PENAL E PROCESSO PENAL. AGRAVO REGIMENTAL. RECURSO ESPECIAL. TENTATIVA DE FURTO DE CHOCOLATES. BENS AVALIADOS EM 8,84% DO SALÁRIO MÍNIMO VIGENTE À ÉPOCA DOS FATOS. REITERAÇÃO DELITIVA. APLICAÇÃO DO PRINCÍPIO DA INSIGNIFICÂNCIA. PRECEDENTES.

1. Este Colegiado da Sexta Turma tem admitido, excepcionalmente, a aplicação do princípio da insignificância ainda que se trate de réu reincidente, considerando as peculiaridades do caso em exame, em que evidente a inexpressividade da lesão jurídica provocada e o reduzidíssimo grau de reprovabilidade do comportamento do agente.

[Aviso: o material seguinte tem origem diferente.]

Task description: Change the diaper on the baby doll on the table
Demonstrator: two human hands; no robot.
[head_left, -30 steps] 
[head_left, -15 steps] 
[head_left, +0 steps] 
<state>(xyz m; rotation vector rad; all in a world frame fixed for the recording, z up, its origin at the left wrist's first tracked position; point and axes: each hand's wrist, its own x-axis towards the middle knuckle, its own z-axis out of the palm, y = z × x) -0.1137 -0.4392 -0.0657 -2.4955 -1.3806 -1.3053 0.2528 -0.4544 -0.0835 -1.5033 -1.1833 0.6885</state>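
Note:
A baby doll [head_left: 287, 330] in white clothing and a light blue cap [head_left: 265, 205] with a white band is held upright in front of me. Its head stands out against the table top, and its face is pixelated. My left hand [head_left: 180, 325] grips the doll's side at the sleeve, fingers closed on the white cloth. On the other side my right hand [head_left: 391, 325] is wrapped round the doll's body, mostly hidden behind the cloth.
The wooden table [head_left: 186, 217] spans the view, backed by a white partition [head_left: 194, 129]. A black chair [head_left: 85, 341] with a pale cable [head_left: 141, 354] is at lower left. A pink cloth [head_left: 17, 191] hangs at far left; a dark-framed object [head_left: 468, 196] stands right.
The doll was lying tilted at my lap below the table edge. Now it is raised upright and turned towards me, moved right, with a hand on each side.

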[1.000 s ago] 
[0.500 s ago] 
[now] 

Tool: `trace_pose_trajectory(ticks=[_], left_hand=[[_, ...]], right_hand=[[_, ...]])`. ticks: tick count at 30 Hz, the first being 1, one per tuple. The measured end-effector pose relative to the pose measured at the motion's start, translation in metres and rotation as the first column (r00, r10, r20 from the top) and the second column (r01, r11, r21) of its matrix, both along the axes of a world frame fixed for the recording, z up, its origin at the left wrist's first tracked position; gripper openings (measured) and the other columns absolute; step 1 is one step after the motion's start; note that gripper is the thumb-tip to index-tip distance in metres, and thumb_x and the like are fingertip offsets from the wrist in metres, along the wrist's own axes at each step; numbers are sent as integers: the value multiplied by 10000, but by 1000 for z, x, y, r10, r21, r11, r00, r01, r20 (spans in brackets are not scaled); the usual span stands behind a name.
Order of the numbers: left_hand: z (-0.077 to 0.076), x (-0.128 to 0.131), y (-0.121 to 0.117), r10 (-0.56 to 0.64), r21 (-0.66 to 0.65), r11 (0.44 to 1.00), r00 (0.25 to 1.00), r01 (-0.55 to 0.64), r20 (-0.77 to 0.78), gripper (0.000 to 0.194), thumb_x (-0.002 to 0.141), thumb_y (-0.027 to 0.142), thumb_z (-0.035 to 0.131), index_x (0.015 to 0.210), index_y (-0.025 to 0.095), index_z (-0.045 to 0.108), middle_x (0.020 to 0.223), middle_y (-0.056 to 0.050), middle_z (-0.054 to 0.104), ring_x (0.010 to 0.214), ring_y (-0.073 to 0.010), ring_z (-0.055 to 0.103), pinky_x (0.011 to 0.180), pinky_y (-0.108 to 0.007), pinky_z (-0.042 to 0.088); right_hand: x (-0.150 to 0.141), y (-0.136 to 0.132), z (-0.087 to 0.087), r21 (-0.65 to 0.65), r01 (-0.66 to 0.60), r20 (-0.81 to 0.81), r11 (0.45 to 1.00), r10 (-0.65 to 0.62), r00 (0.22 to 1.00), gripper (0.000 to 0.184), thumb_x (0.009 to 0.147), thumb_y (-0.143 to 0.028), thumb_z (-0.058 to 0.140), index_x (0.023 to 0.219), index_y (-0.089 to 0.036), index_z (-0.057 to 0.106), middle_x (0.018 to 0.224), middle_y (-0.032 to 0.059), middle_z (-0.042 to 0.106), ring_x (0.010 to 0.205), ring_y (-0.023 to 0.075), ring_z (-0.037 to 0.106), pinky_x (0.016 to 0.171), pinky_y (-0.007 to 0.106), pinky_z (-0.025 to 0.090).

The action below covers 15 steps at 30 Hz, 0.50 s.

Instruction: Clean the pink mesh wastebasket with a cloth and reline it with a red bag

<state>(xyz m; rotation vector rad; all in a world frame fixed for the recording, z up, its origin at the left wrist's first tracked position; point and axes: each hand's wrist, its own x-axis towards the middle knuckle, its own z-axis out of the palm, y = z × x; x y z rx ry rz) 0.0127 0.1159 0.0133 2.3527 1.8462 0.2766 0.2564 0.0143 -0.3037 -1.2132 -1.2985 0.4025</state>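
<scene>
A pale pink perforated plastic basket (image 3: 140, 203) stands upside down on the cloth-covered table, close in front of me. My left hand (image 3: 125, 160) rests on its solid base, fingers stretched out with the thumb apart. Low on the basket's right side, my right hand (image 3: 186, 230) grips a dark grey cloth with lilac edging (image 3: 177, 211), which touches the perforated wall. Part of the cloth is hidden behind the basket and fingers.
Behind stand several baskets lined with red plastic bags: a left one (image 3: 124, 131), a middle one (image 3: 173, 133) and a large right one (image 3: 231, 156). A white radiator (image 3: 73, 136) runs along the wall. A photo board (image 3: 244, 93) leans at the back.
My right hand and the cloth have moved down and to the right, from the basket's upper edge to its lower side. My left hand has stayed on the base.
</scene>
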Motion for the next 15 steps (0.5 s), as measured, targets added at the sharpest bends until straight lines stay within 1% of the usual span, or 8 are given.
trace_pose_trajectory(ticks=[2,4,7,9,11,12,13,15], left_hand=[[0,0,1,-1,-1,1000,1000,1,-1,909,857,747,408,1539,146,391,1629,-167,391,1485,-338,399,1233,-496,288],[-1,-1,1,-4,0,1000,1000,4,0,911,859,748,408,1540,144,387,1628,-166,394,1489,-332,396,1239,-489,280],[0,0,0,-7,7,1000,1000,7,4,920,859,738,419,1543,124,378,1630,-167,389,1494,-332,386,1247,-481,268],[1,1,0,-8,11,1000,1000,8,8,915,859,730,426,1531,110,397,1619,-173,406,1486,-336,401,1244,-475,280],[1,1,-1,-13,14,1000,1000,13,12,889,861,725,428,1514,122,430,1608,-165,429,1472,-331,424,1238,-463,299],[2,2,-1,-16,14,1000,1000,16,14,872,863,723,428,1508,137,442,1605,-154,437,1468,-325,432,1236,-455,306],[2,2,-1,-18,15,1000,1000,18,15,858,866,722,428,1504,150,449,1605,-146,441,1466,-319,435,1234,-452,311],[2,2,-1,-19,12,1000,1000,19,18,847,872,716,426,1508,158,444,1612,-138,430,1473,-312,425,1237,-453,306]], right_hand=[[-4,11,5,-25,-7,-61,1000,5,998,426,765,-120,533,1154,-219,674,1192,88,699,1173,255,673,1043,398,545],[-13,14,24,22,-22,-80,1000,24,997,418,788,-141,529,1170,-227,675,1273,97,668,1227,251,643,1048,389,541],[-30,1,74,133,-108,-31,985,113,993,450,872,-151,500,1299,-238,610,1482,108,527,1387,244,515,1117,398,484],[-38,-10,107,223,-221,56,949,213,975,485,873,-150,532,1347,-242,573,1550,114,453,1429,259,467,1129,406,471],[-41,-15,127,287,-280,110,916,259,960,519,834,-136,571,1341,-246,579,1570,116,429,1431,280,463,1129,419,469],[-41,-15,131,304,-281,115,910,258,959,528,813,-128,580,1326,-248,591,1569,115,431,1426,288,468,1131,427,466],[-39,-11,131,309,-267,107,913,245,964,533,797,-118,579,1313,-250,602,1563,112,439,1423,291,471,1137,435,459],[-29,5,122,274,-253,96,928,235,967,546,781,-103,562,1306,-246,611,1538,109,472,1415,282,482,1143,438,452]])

2. Não obstante seja o réu reincidente na prática do delito de furto (duas condenações penais) e responda a outras duas ações penais em curso, deve ser reconhecida como insignificante a conduta consubstanciada na tentativa de furto, de um estabelecimento comercial, de uma caixa de chocolates avaliada em R$ 54,60, correspondente a cerca de 8,84% do salário mínimo então vigente, tendo em vista as circunstâncias particulares do caso.

3. Agravo regimental improvido. ( AgRg no REsp 1.531.049/RS, relatora Ministra MARIA THEREZA DE ASSIS MOURA, SEXTA TURMA, julgado em 01/09/2015, DJe 17/09/2015)

Diante dessas considerações, ratifico os termos da decisão de e-STJ

fls. 263/267 e nego provimento ao agravo regimental .

É como voto.

Ministro ANTONIO SALDANHA PALHEIRO

Relator

Superior Tribunal de Justiça

CERTIDÃO DE JULGAMENTO

SEXTA TURMA

AgRg no

Número Registro: 2021/XXXXX-0 HC 649.320 / RO

MATÉRIA CRIMINAL

Números Origem: XXXXX20208220021 0 XXXXX20208220000 48720208220021 XXXXX20208220000

EM MESA JULGADO: 20/04/2021

Relator

Exmo. Sr. Ministro ANTONIO SALDANHA PALHEIRO

Presidente da Sessão

Exmo. Sr. Ministro ANTONIO SALDANHA PALHEIRO

Subprocurador-Geral da República

Exmo. Sr. Dr. JOSÉ ADONIS CALLOU DE ARAÚJO

Secretária

Bela. GISLAYNE LUSTOSA RODRIGUES

AUTUAÇÃO

IMPETRANTE : DEFENSORIA PÚBLICA DO ESTADO DE RONDÔNIA

ADVOGADOS : DEFENSORIA PÚBLICA DO ESTADO DE RONDÔNIA JOAO LUIS SISMEIRO DE OLIVEIRA - RO000294

IMPETRADO : TRIBUNAL DE JUSTIÇA DO ESTADO DE RONDÔNIA

PACIENTE : DELENALDO JOSE BENA (PRESO)

OUTRO NOME : DELINALDO JOSE BENA (PRESO)

INTERES. : MINISTÉRIO PÚBLICO DO ESTADO DE RONDÔNIA

ASSUNTO: DIREITO PENAL - Crimes contra o Patrimônio - Furto

AGRAVO REGIMENTAL

AGRAVANTE : MINISTÉRIO PÚBLICO DO ESTADO DE RONDÔNIA

AGRAVADO : DELENALDO JOSE BENA (PRESO)

ADVOGADOS : DEFENSORIA PÚBLICA DO ESTADO DE RONDÔNIA JOAO LUIS SISMEIRO DE OLIVEIRA - RO000294

OUTRO NOME : DELINALDO JOSE BENA (PRESO)

INTERES. : MINISTÉRIO PÚBLICO FEDERAL

IMPETRADO : TRIBUNAL DE JUSTIÇA DO ESTADO DE RONDÔNIA

CERTIDÃO

Certifico que a egrégia SEXTA TURMA, ao apreciar o processo em epígrafe na sessão realizada nesta data, proferiu a seguinte decisão:

A Sexta Turma, por unanimidade, negou provimento ao agravo regimental, nos termos do voto do Sr. Ministro Relator.

Os Srs. Ministros Laurita Vaz, Sebastião Reis Júnior, Rogerio Schietti Cruz e Olindo Menezes (Desembargador Convocado do TRF 1ª Região) votaram com o Sr. Ministro Relator.